Using three legacy measures to develop a health-related quality of life tool for young adult survivors of childhood cancer

I-Chan Huang 1,2,*, Gwendolyn P Quinn 3,4, Pey-Shan Wen 2, Elizabeth A Shenkman 1,2, Dennis A Revicki 5, Kevin Krull 6, Zhushan Li 7, Patricia D Shearer 8
PMCID: PMC3328688  NIHMSID: NIHMS344048  PMID: 22101901

Abstract

Background

Little attention has been paid to selecting and developing health-related quality of life (HRQOL) measurement tools for young adult survivors of childhood cancer (YASCC). The primary purpose of this study was to develop a HRQOL tool for YASCC based on three legacy instruments.

Methods

Data collected from 151 YASCC were analyzed. HRQOL was measured using the Medical Outcomes Study SF-36, Quality of Life in Adult Cancer Survivors, and Quality of Life-Cancer Survivor. We used the following stages to develop our HRQOL tool: mapping items from three instruments into a common HRQOL construct, checking dimensionality using confirmatory factor analyses (CFA), and equating items using Rasch modeling.

Results

We assigned 123 items to a HRQOL construct comprised of six generic and eight survivor-specific domains. CFA retained 107 items that meet the assumptions of unidimensionality and local independence. Rasch analysis retained 68 items that satisfied the indices of information-weighted/outlier-sensitive fit statistic mean square. However, items in most domains possess relatively easy measurement properties, whereas YASCC’s underlying HRQOL was on the middle to higher levels.

Conclusions

Psychometric properties of the established tool for measuring HRQOL of YASCC were not satisfied. Future studies need to refine this tool, especially adding more challenging items.

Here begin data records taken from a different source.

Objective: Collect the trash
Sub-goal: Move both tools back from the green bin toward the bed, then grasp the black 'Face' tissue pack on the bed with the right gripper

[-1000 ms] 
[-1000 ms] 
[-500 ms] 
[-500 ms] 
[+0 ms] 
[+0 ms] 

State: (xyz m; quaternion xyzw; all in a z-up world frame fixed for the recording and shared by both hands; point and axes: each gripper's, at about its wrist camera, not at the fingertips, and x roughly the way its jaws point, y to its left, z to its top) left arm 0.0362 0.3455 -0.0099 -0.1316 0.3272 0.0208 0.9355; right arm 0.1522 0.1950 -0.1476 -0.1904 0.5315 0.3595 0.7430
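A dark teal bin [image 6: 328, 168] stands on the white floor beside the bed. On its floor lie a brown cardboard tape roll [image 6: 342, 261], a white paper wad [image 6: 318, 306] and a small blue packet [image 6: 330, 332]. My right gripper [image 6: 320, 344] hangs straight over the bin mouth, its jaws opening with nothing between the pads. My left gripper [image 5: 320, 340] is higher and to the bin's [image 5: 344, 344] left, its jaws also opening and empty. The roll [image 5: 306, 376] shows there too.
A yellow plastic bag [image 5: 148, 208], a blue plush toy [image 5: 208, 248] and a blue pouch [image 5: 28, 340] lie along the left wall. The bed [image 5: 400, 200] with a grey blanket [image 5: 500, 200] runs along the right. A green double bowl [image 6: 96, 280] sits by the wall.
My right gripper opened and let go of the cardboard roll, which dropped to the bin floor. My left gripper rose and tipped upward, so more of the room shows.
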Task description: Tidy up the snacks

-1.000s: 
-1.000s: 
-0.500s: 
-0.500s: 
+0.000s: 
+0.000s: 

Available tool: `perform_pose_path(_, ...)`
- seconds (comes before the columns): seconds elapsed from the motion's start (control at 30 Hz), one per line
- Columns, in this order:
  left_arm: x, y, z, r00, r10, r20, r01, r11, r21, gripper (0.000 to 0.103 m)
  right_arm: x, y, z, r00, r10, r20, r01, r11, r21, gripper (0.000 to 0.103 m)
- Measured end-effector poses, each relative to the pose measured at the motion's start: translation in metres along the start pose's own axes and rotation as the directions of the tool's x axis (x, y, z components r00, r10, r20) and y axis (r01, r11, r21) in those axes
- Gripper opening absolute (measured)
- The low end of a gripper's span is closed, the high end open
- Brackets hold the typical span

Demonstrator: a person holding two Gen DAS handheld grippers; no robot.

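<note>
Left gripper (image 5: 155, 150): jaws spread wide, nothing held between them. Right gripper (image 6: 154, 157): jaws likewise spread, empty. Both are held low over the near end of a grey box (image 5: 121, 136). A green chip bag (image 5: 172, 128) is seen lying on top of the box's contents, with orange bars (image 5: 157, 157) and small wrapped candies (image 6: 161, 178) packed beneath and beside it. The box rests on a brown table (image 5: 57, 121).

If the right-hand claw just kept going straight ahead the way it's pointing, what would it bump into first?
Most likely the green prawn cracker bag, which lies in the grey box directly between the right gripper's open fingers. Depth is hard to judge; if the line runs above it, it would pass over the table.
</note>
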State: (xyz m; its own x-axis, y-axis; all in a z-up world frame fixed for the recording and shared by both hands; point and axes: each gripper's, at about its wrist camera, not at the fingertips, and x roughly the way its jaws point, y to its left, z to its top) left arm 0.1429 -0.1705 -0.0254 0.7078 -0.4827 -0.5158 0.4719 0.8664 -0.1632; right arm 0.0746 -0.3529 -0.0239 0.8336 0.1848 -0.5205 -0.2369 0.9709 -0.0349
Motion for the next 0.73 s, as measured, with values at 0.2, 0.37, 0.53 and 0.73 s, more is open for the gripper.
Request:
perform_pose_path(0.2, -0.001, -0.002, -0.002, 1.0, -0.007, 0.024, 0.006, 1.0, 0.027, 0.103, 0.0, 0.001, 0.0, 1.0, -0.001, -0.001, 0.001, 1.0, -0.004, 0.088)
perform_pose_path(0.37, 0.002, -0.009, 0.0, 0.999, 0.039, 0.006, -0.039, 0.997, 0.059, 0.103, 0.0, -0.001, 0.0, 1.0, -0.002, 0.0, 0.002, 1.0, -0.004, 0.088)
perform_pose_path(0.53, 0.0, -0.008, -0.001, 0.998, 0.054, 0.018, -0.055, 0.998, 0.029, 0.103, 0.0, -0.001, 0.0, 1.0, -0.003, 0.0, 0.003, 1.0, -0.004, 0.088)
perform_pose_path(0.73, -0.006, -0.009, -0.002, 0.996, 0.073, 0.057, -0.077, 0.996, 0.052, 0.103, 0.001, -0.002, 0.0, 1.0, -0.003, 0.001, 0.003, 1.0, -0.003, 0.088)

Keywords: Childhood cancer, measurement, quality of life, Rasch analysis, young adult survivor

INTRODUCTION

As a result of advances in oncology therapies and post-treatment care, the number of young adult survivors of childhood cancer (YASCC) has increased significantly. The 5-year survival rate of American YASCC has improved from 58% in the 1970s to 80% in the 2000s [1]. The increased survival rates of childhood cancer are usually accompanied by late effects (LEs) and associated growth and developmental delays. These adverse effects are caused by cancer therapies and/or cancer itself, and may appear several years after the cancer diagnosis and successful treatment. For YASCC, typical LEs include neurocognitive, cardiopulmonary, endocrine, and musculoskeletal impairments, as well as recurrent or secondary cancers [2]. Oeffinger et al. [3] and Geenen et al., [4] reported that 62% and 75% of YASCC, respectively, developed at least one adverse outcome or chronic disease associated with LEs.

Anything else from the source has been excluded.